#### ABOUT THIS EXERCISE
What is needed is a copy of each line in the listing that contains "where".

§

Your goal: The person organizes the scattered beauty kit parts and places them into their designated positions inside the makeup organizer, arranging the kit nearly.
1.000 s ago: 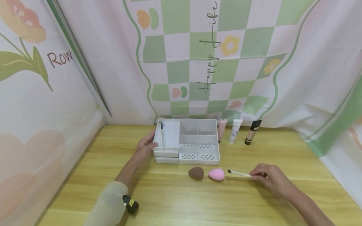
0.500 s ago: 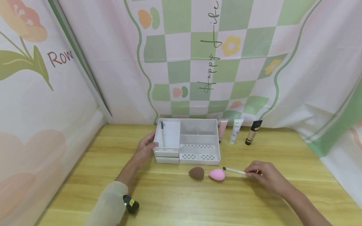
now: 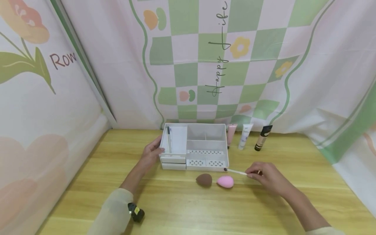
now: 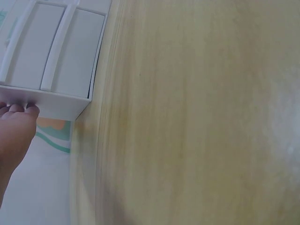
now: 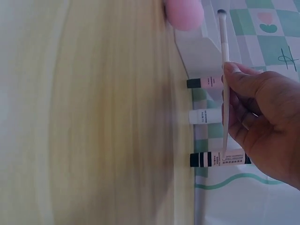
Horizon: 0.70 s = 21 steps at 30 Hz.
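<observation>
My right hand (image 3: 265,176) pinches a slim white makeup brush (image 3: 237,172) between thumb and fingers. Its small dark tip points left, overlapping the front right corner of the white desktop organizer (image 3: 207,169) in the head view. The right wrist view shows the brush (image 5: 224,47) above the table, its tail crossing the palm side. My left hand (image 3: 151,155) grips the organizer's left side, thumb at the front corner; in the left wrist view its fingertips meet the side wall. A second brush (image 3: 168,138) with a dark end lies in the organizer's upper left tray.
A brown makeup sponge (image 3: 204,180) and a pink makeup sponge (image 3: 225,181) lie in front of the organizer. Right of it stand a pink tube (image 3: 231,133), a white tube (image 3: 245,137) and a black-and-beige tube (image 3: 263,138). A patterned curtain (image 3: 211,65) hangs behind the table.
My right hand has moved left and away from me with the brush, bringing its tip from beside the pink sponge to the organizer's front corner. The left hand stays in place.
</observation>
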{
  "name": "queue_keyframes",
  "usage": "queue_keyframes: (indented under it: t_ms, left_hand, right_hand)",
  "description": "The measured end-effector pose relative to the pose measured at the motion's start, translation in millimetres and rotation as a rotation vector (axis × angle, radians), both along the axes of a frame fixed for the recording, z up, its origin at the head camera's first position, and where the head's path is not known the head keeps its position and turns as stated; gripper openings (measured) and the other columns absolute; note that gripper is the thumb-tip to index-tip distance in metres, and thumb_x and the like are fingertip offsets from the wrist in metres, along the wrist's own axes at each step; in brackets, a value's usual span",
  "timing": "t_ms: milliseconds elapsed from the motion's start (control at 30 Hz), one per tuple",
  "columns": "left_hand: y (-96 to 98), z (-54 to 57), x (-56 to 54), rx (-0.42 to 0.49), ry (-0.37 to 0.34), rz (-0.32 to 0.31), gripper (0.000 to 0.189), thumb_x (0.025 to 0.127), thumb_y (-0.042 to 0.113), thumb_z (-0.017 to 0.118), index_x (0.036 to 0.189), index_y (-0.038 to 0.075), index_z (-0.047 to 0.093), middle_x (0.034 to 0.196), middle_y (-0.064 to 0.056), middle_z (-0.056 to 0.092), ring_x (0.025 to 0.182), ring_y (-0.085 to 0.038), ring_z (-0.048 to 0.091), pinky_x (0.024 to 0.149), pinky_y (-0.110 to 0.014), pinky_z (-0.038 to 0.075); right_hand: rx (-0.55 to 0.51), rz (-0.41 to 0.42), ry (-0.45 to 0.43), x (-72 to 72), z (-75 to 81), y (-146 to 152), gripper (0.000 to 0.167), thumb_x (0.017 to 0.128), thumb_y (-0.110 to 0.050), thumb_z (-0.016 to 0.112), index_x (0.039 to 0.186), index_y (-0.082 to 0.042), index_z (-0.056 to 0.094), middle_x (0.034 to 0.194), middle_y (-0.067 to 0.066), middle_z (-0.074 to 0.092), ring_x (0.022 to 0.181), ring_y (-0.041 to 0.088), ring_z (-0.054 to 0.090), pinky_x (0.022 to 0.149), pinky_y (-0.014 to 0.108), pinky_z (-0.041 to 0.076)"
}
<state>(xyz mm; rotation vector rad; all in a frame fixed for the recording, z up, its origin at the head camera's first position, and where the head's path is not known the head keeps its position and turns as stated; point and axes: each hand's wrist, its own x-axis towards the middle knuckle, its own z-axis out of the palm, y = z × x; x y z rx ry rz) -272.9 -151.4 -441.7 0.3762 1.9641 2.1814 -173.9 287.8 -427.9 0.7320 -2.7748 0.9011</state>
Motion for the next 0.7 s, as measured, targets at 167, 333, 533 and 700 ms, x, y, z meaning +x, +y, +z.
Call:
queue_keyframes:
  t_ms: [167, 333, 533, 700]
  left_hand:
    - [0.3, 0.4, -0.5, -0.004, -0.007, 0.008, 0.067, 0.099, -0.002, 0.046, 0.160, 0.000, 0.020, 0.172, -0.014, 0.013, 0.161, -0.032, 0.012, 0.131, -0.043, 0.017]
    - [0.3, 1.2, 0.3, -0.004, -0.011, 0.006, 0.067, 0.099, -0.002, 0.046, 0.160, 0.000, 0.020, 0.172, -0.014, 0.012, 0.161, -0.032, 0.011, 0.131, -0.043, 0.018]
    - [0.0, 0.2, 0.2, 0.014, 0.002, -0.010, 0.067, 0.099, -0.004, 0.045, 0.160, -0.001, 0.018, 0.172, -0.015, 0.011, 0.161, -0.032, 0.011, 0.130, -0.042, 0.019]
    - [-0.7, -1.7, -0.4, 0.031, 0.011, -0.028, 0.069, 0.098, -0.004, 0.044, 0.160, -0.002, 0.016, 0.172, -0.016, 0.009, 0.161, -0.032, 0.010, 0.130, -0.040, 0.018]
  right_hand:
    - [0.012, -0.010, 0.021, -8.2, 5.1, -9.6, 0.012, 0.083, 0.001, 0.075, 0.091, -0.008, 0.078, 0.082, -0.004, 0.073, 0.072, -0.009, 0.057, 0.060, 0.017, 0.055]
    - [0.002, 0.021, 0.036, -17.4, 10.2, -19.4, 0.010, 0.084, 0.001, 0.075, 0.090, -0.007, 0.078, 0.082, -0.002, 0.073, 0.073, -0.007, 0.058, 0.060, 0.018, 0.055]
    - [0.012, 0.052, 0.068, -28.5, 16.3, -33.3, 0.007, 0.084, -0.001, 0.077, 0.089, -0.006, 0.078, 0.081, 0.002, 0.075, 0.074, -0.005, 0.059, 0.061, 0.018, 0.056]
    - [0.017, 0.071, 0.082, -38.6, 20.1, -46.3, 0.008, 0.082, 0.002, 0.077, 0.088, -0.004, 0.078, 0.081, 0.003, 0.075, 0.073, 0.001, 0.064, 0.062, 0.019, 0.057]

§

#### ANSWER SPACE
  "description": "The measured end-effector pose relative to the pose measured at the motion's start, translation in millimetres and rotation as a rotation vector (axis × angle, radians), both along the axes of a frame fixed for the recording, z up, its origin at the head camera's first position, and where the head's path is not known the head keeps its position and turns as stated; gripper openings (measured) and the other columns absolute; note that gripper is the thumb-tip to index-tip distance in metres, and thumb_x and the like are fingertip offsets from the wrist in metres, along the wrist's own axes at each step; in brackets, a value's usual span",
<state>(xyz mm; rotation vector rad; all in a frame fixed for the recording, z up, its origin at the head camera's first position, and where the head's path is not known the head keeps its position and turns as stated; point and axes: each hand's wrist, its own x-axis towards the middle knuckle, its own z-axis out of the palm, y = z × x; x y z rx ry rz) -272.9 -151.4 -441.7 0.3762 1.9641 2.1814 -173.9 287.8 -427.9 0.7320 -2.7748 0.9011</state>

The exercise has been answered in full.